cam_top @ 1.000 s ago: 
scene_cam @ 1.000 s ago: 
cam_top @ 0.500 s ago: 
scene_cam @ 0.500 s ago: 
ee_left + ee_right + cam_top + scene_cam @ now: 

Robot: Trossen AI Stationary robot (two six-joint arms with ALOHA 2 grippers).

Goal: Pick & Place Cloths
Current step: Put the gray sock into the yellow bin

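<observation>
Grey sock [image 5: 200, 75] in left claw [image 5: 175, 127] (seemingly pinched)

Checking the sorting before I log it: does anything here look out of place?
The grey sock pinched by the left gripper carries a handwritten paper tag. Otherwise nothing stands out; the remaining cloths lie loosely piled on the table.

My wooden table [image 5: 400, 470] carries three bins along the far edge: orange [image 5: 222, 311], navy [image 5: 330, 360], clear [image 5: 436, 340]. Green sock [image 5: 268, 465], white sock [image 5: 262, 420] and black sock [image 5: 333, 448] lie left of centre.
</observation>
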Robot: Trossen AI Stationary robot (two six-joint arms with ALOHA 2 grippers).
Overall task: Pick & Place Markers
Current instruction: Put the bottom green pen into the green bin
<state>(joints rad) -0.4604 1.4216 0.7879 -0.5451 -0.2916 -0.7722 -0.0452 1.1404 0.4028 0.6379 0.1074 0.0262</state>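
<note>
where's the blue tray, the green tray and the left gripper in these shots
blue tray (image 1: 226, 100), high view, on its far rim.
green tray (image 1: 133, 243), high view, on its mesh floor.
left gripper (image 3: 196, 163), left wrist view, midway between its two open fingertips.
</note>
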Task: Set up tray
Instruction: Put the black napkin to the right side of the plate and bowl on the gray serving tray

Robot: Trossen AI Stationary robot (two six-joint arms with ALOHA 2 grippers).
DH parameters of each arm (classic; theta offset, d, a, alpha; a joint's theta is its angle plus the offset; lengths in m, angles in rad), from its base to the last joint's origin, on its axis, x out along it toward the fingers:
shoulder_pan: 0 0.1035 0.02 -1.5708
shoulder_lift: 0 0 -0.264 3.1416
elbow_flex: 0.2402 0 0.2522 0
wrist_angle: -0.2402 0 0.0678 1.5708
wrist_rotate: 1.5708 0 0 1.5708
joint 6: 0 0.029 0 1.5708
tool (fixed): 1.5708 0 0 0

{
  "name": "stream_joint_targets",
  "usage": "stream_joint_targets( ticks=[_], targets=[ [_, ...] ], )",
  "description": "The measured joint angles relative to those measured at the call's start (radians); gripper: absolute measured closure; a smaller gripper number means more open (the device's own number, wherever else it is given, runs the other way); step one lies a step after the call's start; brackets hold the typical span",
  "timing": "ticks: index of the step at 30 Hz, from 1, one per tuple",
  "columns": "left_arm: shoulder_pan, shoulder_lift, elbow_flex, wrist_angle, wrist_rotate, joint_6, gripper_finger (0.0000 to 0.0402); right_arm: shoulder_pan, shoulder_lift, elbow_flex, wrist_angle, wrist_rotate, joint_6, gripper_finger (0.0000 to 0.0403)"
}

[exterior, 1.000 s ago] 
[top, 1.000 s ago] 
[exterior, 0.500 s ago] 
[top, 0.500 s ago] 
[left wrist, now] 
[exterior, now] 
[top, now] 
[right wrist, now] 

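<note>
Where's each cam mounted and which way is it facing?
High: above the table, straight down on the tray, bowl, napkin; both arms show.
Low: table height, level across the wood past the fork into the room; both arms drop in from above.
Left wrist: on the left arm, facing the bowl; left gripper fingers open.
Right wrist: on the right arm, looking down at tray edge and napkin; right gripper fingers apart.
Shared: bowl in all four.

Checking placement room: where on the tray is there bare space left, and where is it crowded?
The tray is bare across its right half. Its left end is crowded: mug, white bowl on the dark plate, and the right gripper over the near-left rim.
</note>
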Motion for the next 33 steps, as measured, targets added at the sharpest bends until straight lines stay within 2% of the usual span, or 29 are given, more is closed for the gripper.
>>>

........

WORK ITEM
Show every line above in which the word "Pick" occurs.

RESULT FOR THIS EXERCISE
Goal: Pick & Place Cloths
Overall task: Pick & Place Markers

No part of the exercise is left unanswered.